Perhaps the most haunting mystery is the simplest of all: How did Brunelleschi and his masons position each brick, stone beam, and other structural element with such precision inside the vastly complex cathedral—a task that modern architects with their laser levels, GPS positioning devices, and CAD software would still find challenging today?
For 40 years, Ricci has tried to answer these questions in the same way that Brunelleschi did:  by trial and error. He has built scale models of Brunelleschi's innovative cranes, hoists, and transport ships. He has scoured the interior and exterior of the dome for clues, mapping each iron fitting and unexplained stub of masonry and cross-referencing them against the archival documents concerning the dome's construction.
And since 1989, in a park on the south bank of the Arno River half a mile downstream from Santa Maria del Fiore, he has been building a scale model of the dome that's 33 feet (10 meters) across at its base and consists of about 500,000 bricks.
"Theoretical models are fine for grasping the dome's geometry," Ricci says, "but of limited use in understanding the problems Brunelleschi dealt with while building the dome. And that's what really matters to me: how Brunelleschi put bricks together."

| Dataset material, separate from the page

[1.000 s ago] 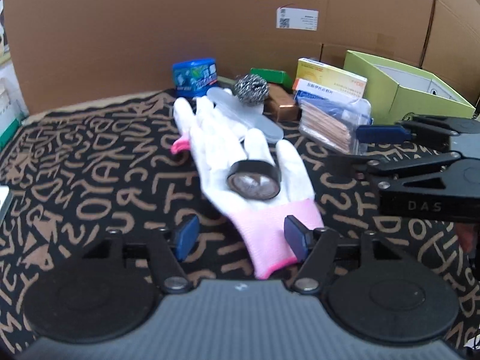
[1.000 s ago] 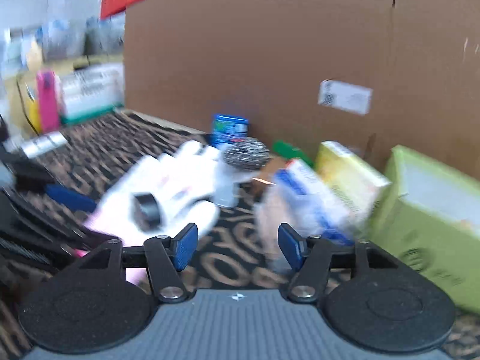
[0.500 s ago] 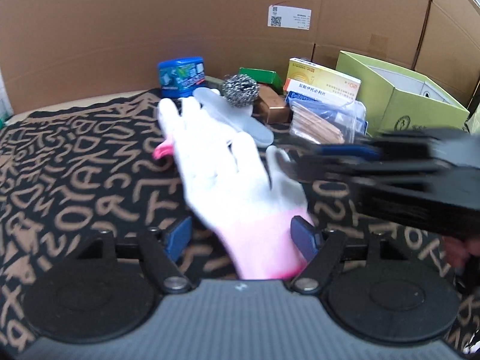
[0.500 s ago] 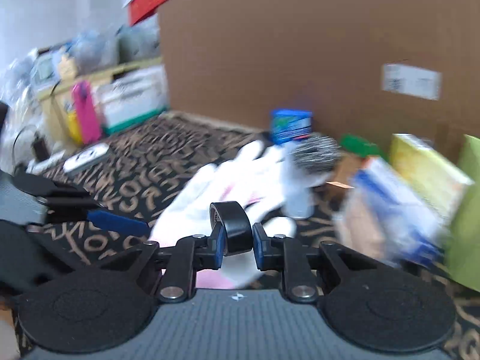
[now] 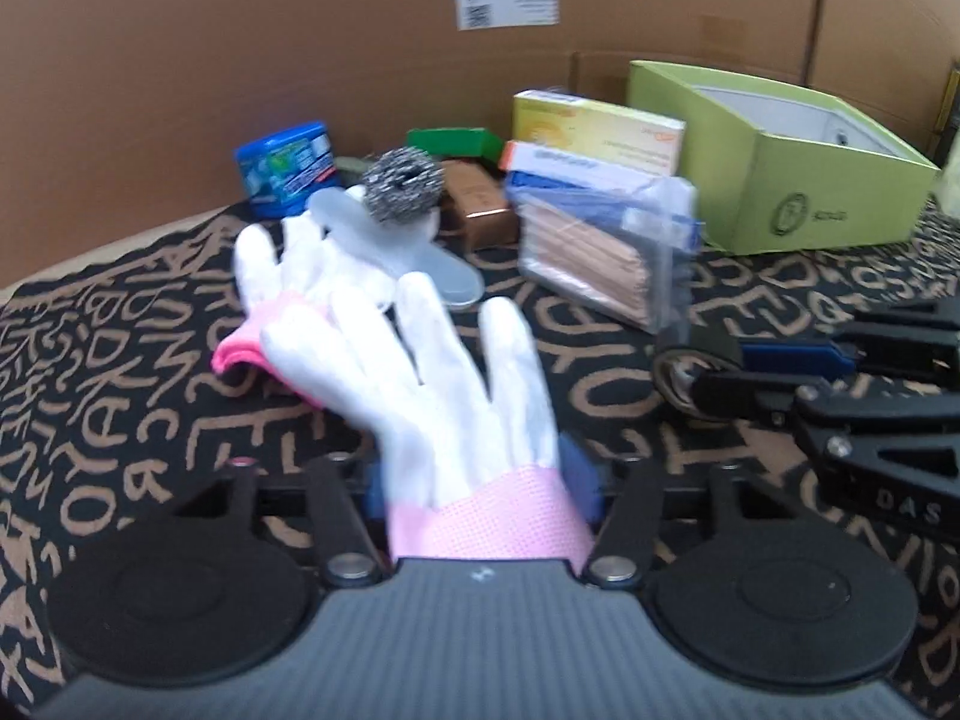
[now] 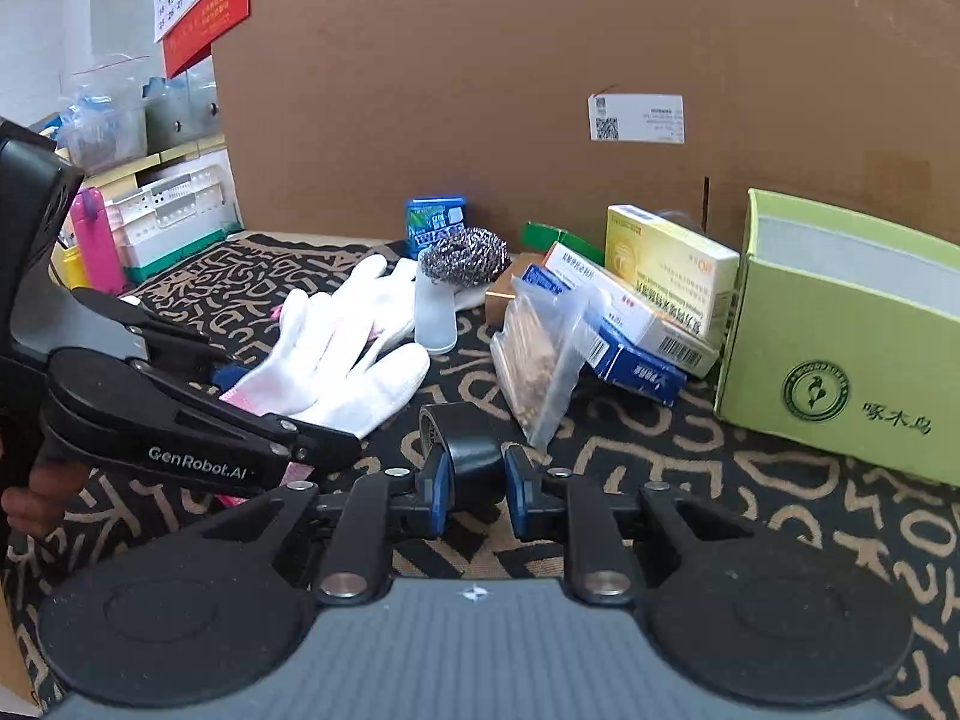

In the process of putting together half a million bricks, Ricci may have solved one of Brunelleschi's biggest secrets: how a web of fixed and mobile chains was used to position each brick, beam, and block so that the eight sides of the dome would arc toward the center at the same angle.
Inspired by documentary references to "the star of the cupola," Ricci started by suspending a star-shaped hub in the center of his model dome. From the eight points of this star he stretched eight chains radiating outwards and downwards to the walls of his model, attached to hooks in the walls, in the corners of the octagonal plan (similar hooks are present in the dome itself).
Next he linked these eight chains with horizontal ropes, which traced arcs along the eight sides of the octagon where the walls were rising. Seen from above, these ropes resemble the petals of a flower.
After last year's memorial procession ended, Ricci laid out for me some of the evidence for his theory of the dome's flower, which he considers to be the breakthrough in his conception of Brunelleschi's method. "In fact, Santa Maria del Fiore means Saint Mary of the Flower," Ricci notes. "And the symbol of Florence is a flower, the lily."
He smiles with evident satisfaction. "You see? The pieces of my theory fit together, as solidly as the duomo itself."